No artigo intitulado “Autonomia da Ciência Política”, o emérito constitucionalista brasileiro, professor Paulo Bonavides, analisa a dificuldade de estabelecer definições precisas e consensuais na ciência política, visto que nessa “tudo ainda é polêmico e movediço, desde o método até o conteúdo, desde o nome até a determinação dos limites dessa província de conhecimento social” (1967, p. 5-6), incluindo o conceito central de “Estado”.[2] Max Weber, autor da clássica definição liberal de Estado com base no princípio do monopólio legítimo da violência, encarna o problema da relação Estado-sociedade na figura do político profissional, aquele que faz da política sua fonte de subsistência material, reproduzindo os vícios eleitorais das democracias de massas.
Sendo o formulador da “ética da responsabilidade”, Weber ainda busca conciliar a capacidade do político de calcular os meios e se adequar às situações particulares sem renunciar ao compromisso que este deve ter com valores – que aqui considero como concepções de “bem”. Deve mesmo, se obrigado, comprometer seus interesses particulares, mas jamais agir contrariamente a esses princípios (Weber, 2015, p. 72). Enquanto o Estado se caracteriza pelo monopólio legítimo do poder, ou seja, por sua alta probabilidade de produzir obediência, o bom político é aquele que não deve obedecer a uma paixão, como o medo ou a busca de prazer, mas apenas ao próprio gênioe razão.[3] Ele será assim vocacionado a defender sua crença no bem, seus valores sobre a melhor vida possível, que, na teoria aristotélica, se identifica com seu próprio desejo natural, o bem intrínseco e final da felicidade (eudaimonía), realização maior de uma vida humana.

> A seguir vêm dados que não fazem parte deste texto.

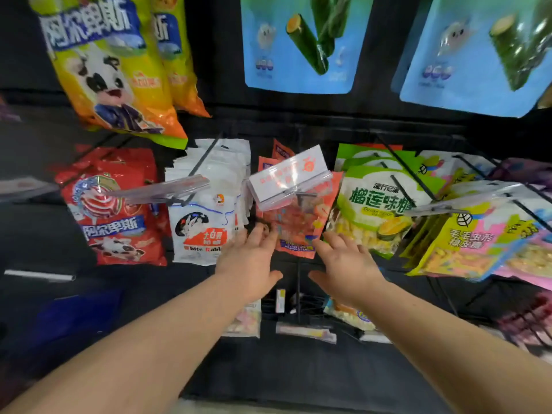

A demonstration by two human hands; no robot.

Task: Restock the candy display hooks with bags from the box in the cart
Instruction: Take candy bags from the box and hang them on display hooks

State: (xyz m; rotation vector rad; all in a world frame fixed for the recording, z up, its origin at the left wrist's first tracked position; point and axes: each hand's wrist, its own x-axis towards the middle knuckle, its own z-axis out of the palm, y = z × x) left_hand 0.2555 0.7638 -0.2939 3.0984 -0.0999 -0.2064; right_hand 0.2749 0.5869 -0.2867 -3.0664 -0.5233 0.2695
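Observation:
An orange-red candy bag (pixel 298 225) hangs on the middle hook (pixel 307 195), under a clear price-tag holder (pixel 289 180). My left hand (pixel 251 261) reaches up to the bag's lower left edge with fingers stretched, fingertips touching it. My right hand (pixel 346 264) is spread open at the bag's lower right corner, fingers near or touching it. Neither hand grips anything. The box and the cart are out of view.
White rabbit-candy bags (pixel 206 210) and red lollipop bags (pixel 110 210) hang to the left, green durian candy bags (pixel 376 210) and yellow-pink bags (pixel 478 240) to the right. Large yellow (pixel 113 70) and blue (pixel 301 43) bags hang above. More hooks and small bags (pixel 304 330) sit below.

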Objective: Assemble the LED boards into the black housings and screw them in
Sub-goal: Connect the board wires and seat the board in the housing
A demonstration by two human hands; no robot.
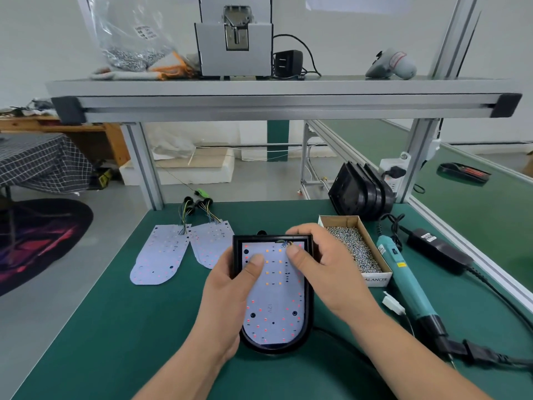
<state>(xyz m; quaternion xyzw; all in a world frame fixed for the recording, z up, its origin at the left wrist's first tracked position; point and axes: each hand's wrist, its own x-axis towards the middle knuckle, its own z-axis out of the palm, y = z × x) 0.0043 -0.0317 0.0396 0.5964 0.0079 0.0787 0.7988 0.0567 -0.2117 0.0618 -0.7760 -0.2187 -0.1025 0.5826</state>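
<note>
Head view: at near centre of the green mat, the black housing (274, 348) holds an LED board (274, 307). The left hand (230, 298) grips its left rim with its thumb on the board. The right hand (323, 272) curls round its far right corner. Just right, a cardboard box (375, 280) holds loose screws (354, 249).

- Surface (115, 327): green mat in an aluminium frame.
- Centre: black housing (308, 313) with an LED board (274, 301) seated inside.
- Left rear: two loose LED boards (160, 255), side by side, wired ends pointing back.
- Right: open cardboard box (375, 280) of screws (354, 246). Just beside it lie a teal electric screwdriver (403, 281) and a black power adapter (438, 252).
- Right rear: stack of housings (360, 192), tipped on edge.
- Upper shelf (288, 88): plastic bag (129, 39), grey machine (233, 53).
</note>
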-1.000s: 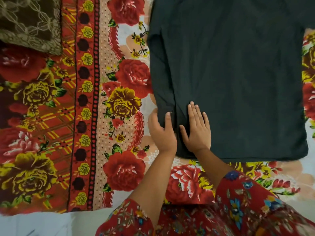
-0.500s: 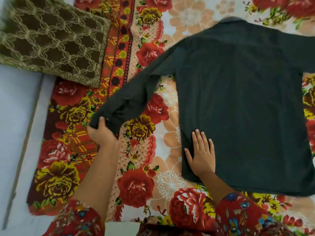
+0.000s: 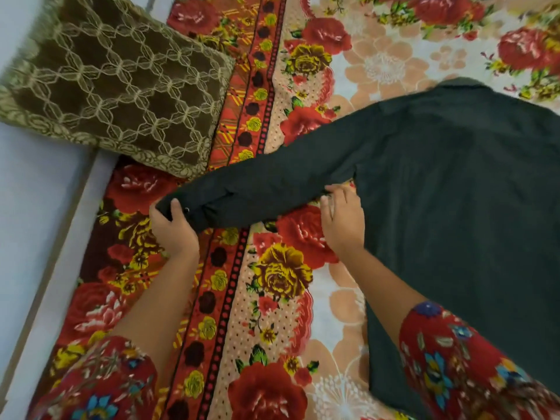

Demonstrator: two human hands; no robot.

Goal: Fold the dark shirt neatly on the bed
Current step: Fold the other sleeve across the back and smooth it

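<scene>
Here the left hand (image 3: 172, 230) grips the cuff of the dark shirt (image 3: 454, 207), which lies spread on the bed (image 3: 272, 313). The right hand (image 3: 344, 221) touches the underarm seam, but I cannot tell whether it pinches. Soft, light and limp, the shirt likely handles best held at cuff and seams.

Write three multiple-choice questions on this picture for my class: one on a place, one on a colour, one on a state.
1. Relative to the shirt, the cushion lies: A on it; B to its left; C to its right.
2. The cushion is: A brown; B blue; C white.
3. The sleeve is: A rolled up; B folded over the back; C stretched out sideways.
Key: 1 B, it sits at the picture's left, beyond the sleeve; 2 A, brown with a pale lattice; 3 C, the left hand grips its cuff, holding it out straight.
</scene>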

Assim como esta, multiplicam-se discussões sobre as instituições e agenciamentos que perpassam a estrutura de poder do Estado, sua “porosidade” e segmentação própria, sua maior ou menor autonomia em relação ao “social” etc. Apesar dos esforços sempre renovados para conferir autonomia à ciência política por meio da definição conceitual, ainda hoje, talvez mais que nunca, vislumbra-se a necessidade de uma concepção teórica que seja capaz de abordar as questões humanas de forma abrangente e integrada, considerando formas alternativas de participação política na totalidade sistêmica implicada na relação Estado-sociedade.[4] Como reconhece Bonavides, a ciência política não pode ser apartada de sua dimensão “doutrinária”, que deve, antes, ser justificada[5]:
A concepção que temos da Ciência Política (…) [é] aquela de fundo aristotélico, relativa no âmago a um estudo de instituições vivas e concretas, sem cairmos, todavia, no empirismo anglo-saxônico, que marginaliza a substância doutrinária das formas políticas. Em verdade, a carência de compreensão dessa substância viria obscurecer o bom entendimento da realidade do poder, em nosso século (1967, p. 6).
No século XX, pensadoras como Hannah Arendt já tentavam restabelecer o lugar da ação política no debate acadêmico. Arendt, por exemplo, trouxe novo fôlego à teoria ao operar com distinções conceituais modernas para compreender a nova realidade que se apresentava diante da experiência totalitária, revelando o futuro autoritário e nebuloso no qual parecia desembocar o tão celebrado “progresso” das sociedades ocidentais.[6] Tais tentativas levaram a diagnósticos e proposições engenhosas, bem como a contradições inescapáveis, risco inerente ao processo teórico. Por meio de Arendt e outros autores, nota-se o reavivamento de debates vinculados à “filosofia política” em diferentes vertentes na segunda metade do século XX, que, em seus desdobramentos próprios, acabaram por problematizar a “ciência legítima” da época.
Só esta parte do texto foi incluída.